Material supplied
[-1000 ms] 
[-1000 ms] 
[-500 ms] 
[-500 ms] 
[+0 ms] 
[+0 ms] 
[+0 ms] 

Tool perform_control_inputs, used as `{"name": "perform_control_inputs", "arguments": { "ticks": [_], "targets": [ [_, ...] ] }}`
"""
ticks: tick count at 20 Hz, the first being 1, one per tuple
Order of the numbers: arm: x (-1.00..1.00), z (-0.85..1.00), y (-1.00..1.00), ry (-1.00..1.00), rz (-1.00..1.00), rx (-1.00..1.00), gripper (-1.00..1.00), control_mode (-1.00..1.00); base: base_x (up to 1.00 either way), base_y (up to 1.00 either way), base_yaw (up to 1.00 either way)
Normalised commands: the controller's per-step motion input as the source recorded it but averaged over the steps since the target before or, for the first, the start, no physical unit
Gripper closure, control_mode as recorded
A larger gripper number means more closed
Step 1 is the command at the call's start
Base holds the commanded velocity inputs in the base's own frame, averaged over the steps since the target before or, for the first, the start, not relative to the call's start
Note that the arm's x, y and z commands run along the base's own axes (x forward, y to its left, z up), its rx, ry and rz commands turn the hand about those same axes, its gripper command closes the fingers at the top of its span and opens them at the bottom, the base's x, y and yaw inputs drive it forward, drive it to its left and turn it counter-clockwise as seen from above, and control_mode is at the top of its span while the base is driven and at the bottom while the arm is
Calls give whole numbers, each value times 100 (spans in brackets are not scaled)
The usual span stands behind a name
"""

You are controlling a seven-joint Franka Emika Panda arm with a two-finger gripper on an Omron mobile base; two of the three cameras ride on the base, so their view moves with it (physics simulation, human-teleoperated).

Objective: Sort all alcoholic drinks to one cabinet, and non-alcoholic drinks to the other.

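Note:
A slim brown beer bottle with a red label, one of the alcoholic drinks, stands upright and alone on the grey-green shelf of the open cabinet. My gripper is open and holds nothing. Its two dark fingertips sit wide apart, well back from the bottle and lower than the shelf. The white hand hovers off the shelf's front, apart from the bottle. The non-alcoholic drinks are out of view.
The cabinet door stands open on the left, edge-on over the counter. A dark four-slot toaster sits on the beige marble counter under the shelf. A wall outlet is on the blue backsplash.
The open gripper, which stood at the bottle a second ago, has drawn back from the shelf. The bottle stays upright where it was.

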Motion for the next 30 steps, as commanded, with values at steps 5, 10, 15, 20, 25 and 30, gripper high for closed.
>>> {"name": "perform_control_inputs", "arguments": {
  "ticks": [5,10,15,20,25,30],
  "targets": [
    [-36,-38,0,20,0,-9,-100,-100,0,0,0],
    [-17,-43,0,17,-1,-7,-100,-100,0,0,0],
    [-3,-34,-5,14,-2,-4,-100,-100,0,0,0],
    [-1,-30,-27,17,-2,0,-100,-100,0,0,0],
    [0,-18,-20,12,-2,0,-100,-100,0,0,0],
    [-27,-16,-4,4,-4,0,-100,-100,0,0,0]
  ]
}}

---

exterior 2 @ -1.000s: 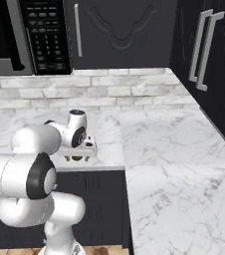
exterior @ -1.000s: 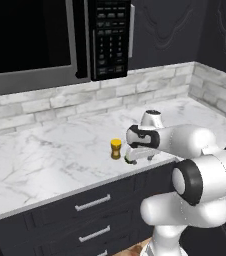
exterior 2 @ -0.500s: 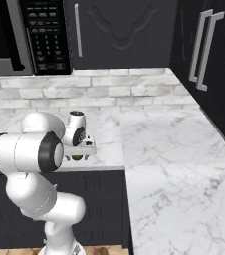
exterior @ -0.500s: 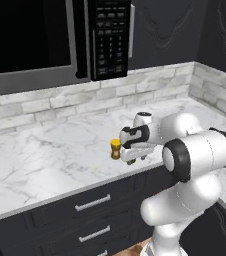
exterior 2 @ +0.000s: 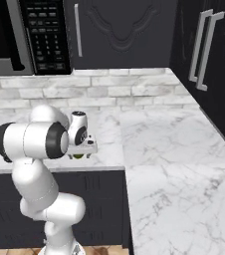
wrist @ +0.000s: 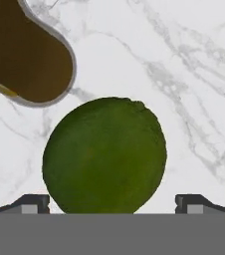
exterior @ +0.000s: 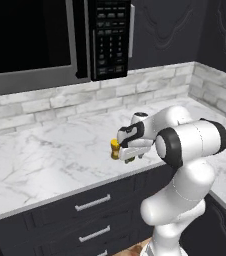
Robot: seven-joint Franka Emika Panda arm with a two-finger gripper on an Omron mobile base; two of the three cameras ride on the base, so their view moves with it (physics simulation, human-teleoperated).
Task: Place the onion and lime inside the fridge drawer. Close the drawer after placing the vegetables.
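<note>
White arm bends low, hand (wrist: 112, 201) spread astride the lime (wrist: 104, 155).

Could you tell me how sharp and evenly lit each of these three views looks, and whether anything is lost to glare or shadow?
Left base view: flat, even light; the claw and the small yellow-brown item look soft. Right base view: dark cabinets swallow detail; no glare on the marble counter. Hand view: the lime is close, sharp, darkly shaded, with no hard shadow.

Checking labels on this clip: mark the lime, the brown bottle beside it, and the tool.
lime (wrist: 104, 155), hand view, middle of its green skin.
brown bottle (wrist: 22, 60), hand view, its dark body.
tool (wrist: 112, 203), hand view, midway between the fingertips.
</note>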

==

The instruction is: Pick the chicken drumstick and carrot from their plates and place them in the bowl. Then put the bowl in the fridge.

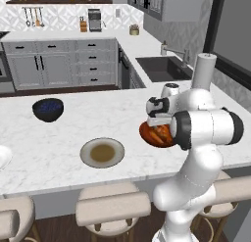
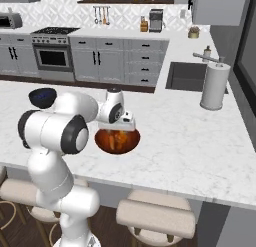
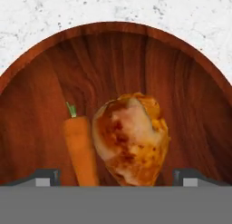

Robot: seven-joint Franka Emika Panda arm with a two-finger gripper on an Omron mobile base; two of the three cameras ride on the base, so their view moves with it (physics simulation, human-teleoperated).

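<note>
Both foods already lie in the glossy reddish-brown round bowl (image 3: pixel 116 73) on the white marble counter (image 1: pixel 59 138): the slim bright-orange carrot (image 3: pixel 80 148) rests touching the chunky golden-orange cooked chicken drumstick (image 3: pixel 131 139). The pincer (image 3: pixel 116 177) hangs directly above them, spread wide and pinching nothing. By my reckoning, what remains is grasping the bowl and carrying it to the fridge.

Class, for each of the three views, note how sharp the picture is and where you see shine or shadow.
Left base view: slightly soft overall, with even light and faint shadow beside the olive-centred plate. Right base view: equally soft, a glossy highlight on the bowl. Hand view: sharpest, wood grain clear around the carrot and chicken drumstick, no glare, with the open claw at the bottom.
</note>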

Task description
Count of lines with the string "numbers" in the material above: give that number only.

Answer to the problem
2